◆ Entries taken from a collection
═══

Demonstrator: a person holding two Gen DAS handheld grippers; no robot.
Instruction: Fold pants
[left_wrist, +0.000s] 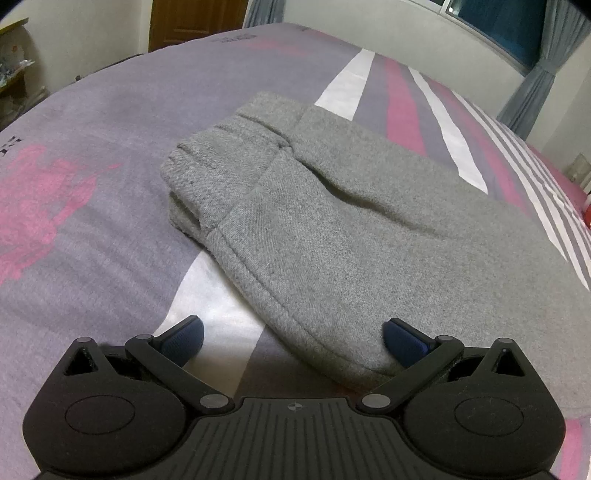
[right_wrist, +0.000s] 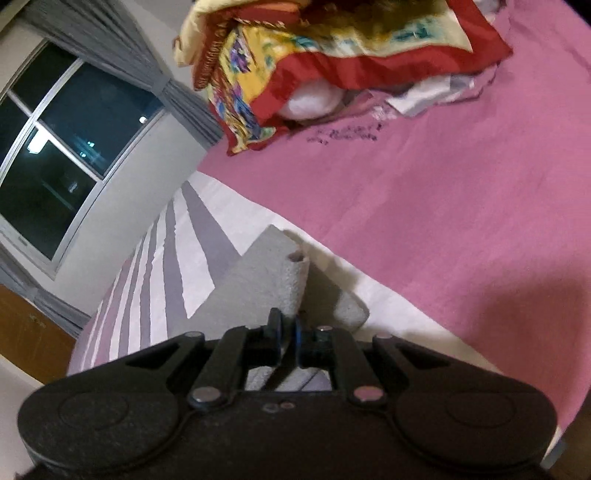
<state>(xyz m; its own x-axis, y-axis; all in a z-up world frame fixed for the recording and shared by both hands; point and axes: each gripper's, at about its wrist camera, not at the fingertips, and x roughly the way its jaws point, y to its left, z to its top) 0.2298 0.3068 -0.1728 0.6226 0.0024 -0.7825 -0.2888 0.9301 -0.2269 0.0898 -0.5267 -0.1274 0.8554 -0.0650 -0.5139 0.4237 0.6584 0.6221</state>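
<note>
Grey pants (left_wrist: 314, 206) lie folded on the striped bed sheet (left_wrist: 92, 240) in the left wrist view, and the left gripper (left_wrist: 293, 338) waits over their near edge with its fingers wide apart, holding nothing. In the right wrist view, the right gripper (right_wrist: 286, 334) has its fingers pinched tight on a corner of the grey pants (right_wrist: 273, 277), near a pile of bright bedding (right_wrist: 295, 62).

Bed (left_wrist: 110, 229) is carrying a sheet striped purple, pink and white. Grey pants (left_wrist: 332, 221) are lying folded directly on it. A red-and-yellow patterned blanket (right_wrist: 295, 74) is sitting bunched on the pink area.
</note>
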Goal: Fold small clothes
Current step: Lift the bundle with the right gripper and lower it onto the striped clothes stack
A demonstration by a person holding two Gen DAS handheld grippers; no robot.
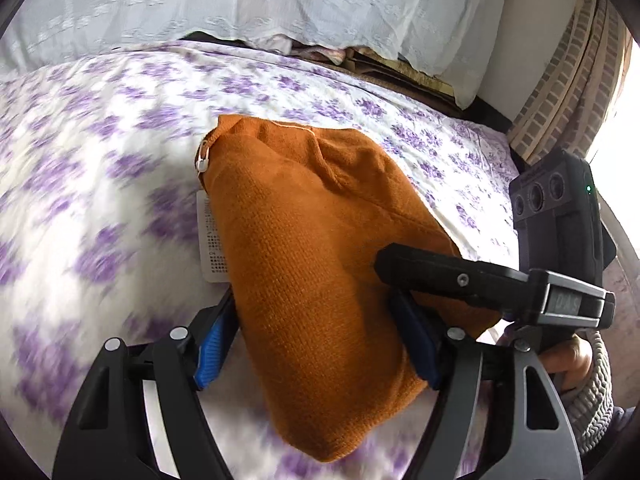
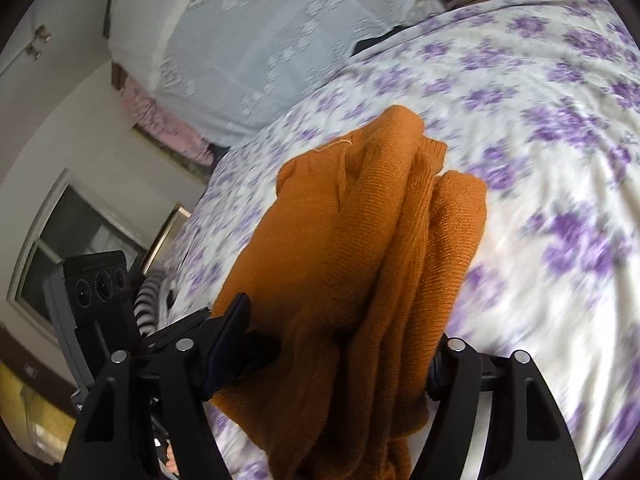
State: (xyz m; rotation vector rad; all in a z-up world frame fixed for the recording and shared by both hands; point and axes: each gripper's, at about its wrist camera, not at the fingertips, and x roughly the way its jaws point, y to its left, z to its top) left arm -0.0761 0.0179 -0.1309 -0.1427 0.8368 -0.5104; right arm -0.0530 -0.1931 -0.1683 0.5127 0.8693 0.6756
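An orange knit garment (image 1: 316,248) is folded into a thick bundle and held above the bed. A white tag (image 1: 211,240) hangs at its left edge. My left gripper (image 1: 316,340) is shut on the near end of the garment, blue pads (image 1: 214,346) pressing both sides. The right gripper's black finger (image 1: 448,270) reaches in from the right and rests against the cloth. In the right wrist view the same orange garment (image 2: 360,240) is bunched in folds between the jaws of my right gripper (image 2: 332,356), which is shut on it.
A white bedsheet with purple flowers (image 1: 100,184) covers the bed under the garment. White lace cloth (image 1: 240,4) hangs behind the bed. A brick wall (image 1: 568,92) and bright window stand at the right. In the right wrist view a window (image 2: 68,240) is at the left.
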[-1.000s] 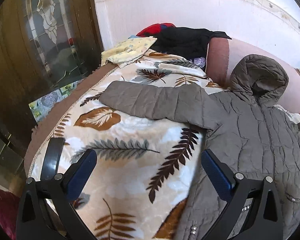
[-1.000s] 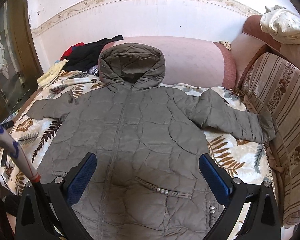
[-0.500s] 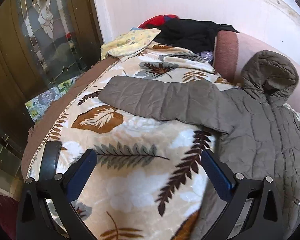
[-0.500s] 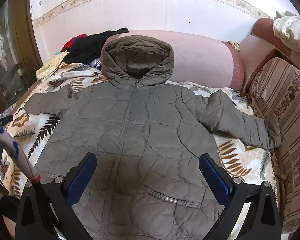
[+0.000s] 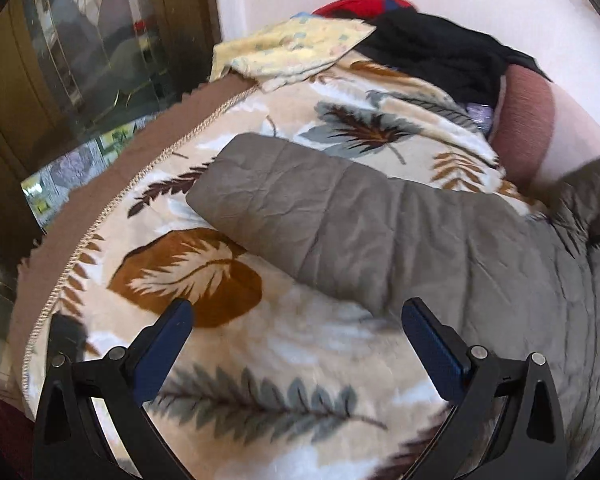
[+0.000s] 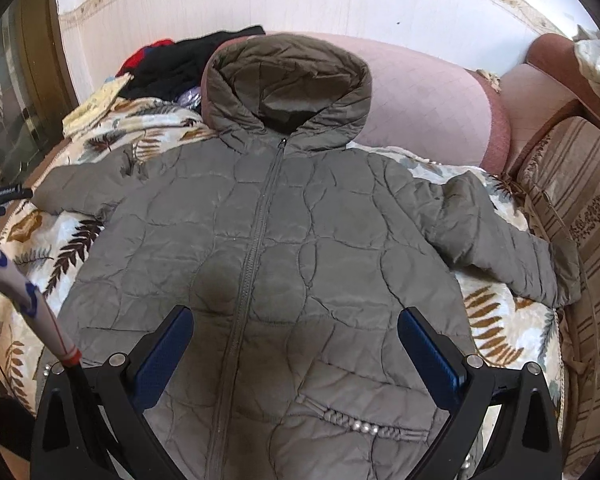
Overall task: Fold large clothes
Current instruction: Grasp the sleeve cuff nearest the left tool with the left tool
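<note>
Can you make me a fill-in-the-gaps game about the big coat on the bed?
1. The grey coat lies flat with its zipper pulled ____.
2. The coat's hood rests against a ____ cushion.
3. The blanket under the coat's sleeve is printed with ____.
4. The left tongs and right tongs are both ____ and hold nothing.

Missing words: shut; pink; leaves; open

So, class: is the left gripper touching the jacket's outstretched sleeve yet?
Apart. The left wrist view shows the open left gripper short of the sleeve, with leaf-print blanket visible between its fingertips and the cuff.
</note>
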### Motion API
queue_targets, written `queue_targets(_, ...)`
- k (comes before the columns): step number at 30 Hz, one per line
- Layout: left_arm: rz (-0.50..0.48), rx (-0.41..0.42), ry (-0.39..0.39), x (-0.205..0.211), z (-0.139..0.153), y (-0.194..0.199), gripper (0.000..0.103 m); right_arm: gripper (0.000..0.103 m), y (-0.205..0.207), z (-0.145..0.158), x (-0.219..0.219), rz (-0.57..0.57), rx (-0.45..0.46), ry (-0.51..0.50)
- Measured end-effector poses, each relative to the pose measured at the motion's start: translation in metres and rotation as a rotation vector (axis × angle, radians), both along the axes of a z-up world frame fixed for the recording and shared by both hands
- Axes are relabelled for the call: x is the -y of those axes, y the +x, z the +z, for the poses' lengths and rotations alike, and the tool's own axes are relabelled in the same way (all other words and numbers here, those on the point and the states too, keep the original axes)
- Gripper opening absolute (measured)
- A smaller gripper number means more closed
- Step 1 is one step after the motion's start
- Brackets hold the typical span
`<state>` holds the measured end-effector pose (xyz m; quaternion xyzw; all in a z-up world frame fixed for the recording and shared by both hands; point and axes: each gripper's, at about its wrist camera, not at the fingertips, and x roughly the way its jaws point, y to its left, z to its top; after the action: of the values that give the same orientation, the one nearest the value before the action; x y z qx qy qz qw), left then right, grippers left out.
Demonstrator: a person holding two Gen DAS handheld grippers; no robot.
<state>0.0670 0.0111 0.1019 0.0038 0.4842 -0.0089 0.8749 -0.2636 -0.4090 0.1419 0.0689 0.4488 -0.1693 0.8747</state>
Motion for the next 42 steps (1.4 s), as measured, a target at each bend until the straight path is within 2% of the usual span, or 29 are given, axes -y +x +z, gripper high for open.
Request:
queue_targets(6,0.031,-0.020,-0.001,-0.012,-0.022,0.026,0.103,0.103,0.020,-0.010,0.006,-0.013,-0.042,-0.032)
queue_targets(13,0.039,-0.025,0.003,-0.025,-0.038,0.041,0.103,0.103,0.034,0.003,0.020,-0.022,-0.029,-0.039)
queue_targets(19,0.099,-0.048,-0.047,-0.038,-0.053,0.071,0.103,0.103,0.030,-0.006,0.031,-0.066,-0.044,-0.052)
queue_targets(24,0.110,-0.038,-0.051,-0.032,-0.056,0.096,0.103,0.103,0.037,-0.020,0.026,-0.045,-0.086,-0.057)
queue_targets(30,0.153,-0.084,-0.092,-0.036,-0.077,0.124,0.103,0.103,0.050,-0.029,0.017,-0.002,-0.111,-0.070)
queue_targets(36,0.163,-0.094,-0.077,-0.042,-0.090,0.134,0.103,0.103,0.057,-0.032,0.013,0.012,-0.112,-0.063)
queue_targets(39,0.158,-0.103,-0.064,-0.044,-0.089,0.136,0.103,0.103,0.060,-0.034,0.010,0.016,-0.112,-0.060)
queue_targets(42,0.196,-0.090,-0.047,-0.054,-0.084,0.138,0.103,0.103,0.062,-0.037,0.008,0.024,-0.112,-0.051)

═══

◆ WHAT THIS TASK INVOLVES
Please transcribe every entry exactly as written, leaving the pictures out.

◆ RESPONSE AREA
Demonstrator: a person holding two Gen DAS handheld grippers; no robot.
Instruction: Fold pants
[left_wrist, +0.000s] 
[right_wrist, +0.000s] 
<state>(xyz m; its own x-axis, y-axis; all in a z-up world frame fixed for the recording and shared by both hands; point and axes: each gripper's, at about its wrist camera, not at the fingertips, and x roughly the way its jaws point, y to its left, z to its top) 0.2298 0.3068 -0.1728 0.6226 0.0024 -0.7825 -0.2888 0.9301 -0.2269 0.0898 -0.5267 -0.1274 0.8554 -0.0650 -0.5139 0.4237 0.6584 0.6221</state>
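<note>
Grey pants (left_wrist: 314, 206) lie folded on the striped bed sheet (left_wrist: 92, 240) in the left wrist view, and the left gripper (left_wrist: 293, 338) waits over their near edge with its fingers wide apart, holding nothing. In the right wrist view, the right gripper (right_wrist: 286, 334) has its fingers pinched tight on a corner of the grey pants (right_wrist: 273, 277), near a pile of bright bedding (right_wrist: 295, 62).

Bed (left_wrist: 110, 229) is carrying a sheet striped purple, pink and white. Grey pants (left_wrist: 332, 221) are lying folded directly on it. A red-and-yellow patterned blanket (right_wrist: 295, 74) is sitting bunched on the pink area.
</note>
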Goal: Fold small clothes
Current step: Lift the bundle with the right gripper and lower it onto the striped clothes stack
A demonstration by a person holding two Gen DAS handheld grippers; no robot.
State: (xyz m; rotation vector rad; all in a z-up world frame fixed for the recording and shared by both hands; point and axes: each gripper's, at about its wrist camera, not at the fingertips, and x roughly the way its jaws point, y to its left, z to its top) left arm -0.0761 0.0179 -0.1309 -0.1427 0.8368 -0.5104; right arm -0.0530 -0.1931 -0.1683 0.5127 0.8693 0.6756
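An orange knit garment (image 1: 316,248) is folded into a thick bundle and held above the bed. A white tag (image 1: 211,240) hangs at its left edge. My left gripper (image 1: 316,340) is shut on the near end of the garment, blue pads (image 1: 214,346) pressing both sides. The right gripper's black finger (image 1: 448,270) reaches in from the right and rests against the cloth. In the right wrist view the same orange garment (image 2: 360,240) is bunched in folds between the jaws of my right gripper (image 2: 332,356), which is shut on it.
A white bedsheet with purple flowers (image 1: 100,184) covers the bed under the garment. White lace cloth (image 1: 240,4) hangs behind the bed. A brick wall (image 1: 568,92) and bright window stand at the right. In the right wrist view a window (image 2: 68,240) is at the left.
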[-1.000s] 
[-1.000s] 
[-0.500s] 
[-0.500s] 
[+0.000s] 
[+0.000s] 
Overall task: Fold large clothes
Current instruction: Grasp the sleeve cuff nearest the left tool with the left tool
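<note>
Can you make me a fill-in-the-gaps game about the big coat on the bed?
1. The grey coat lies flat with its zipper pulled ____.
2. The coat's hood rests against a ____ cushion.
3. The blanket under the coat's sleeve is printed with ____.
4. The left tongs and right tongs are both ____ and hold nothing.

Missing words: shut; pink; leaves; open

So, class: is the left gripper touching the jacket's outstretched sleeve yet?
Apart. The left wrist view shows the open left gripper short of the sleeve, with leaf-print blanket visible between its fingertips and the cuff.
</note>
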### Motion API
queue_targets, written `queue_targets(_, ...)`
- k (comes before the columns): step number at 30 Hz, one per line
- Layout: left_arm: rz (-0.50..0.48), rx (-0.41..0.42), ry (-0.39..0.39), x (-0.205..0.211), z (-0.139..0.153), y (-0.194..0.199), gripper (0.000..0.103 m); right_arm: gripper (0.000..0.103 m), y (-0.205..0.207), z (-0.145..0.158), x (-0.219..0.219), rz (-0.57..0.57), rx (-0.45..0.46), ry (-0.51..0.50)
- Measured end-effector poses, each relative to the pose measured at the motion's start: translation in metres and rotation as a rotation vector (axis × angle, radians), both along the axes of a z-up world frame fixed for the recording and shared by both hands
- Axes are relabelled for the call: x is the -y of those axes, y the +x, z the +z, for the poses' lengths and rotations alike, and the tool's own axes are relabelled in the same way (all other words and numbers here, those on the point and the states too, keep the original axes)
- Gripper opening absolute (measured)
- A smaller gripper number means more closed
- Step 1 is one step after the motion's start
- Brackets hold the typical span
`<state>` holds the measured end-effector pose (xyz m; quaternion xyzw; all in a z-up world frame fixed for the recording and shared by both hands; point and axes: each gripper's, at about its wrist camera, not at the fingertips, and x roughly the way its jaws point, y to its left, z to its top; after the action: of the values that give the same orientation, the one nearest the value before the action; x y z qx qy qz qw), left then right, grippers left out.
Demonstrator: a person holding two Gen DAS handheld grippers; no robot.
<state>0.0670 0.0111 0.1019 0.0038 0.4842 -0.0089 0.8749 -0.2636 -0.4090 0.1419 0.0689 0.4488 -0.1693 0.8747</state>
Motion for the next 42 steps (1.4 s), as measured, a target at each bend until the straight path is within 2% of the usual span, or 29 are given, axes -y +x +z, gripper high for open.
Request:
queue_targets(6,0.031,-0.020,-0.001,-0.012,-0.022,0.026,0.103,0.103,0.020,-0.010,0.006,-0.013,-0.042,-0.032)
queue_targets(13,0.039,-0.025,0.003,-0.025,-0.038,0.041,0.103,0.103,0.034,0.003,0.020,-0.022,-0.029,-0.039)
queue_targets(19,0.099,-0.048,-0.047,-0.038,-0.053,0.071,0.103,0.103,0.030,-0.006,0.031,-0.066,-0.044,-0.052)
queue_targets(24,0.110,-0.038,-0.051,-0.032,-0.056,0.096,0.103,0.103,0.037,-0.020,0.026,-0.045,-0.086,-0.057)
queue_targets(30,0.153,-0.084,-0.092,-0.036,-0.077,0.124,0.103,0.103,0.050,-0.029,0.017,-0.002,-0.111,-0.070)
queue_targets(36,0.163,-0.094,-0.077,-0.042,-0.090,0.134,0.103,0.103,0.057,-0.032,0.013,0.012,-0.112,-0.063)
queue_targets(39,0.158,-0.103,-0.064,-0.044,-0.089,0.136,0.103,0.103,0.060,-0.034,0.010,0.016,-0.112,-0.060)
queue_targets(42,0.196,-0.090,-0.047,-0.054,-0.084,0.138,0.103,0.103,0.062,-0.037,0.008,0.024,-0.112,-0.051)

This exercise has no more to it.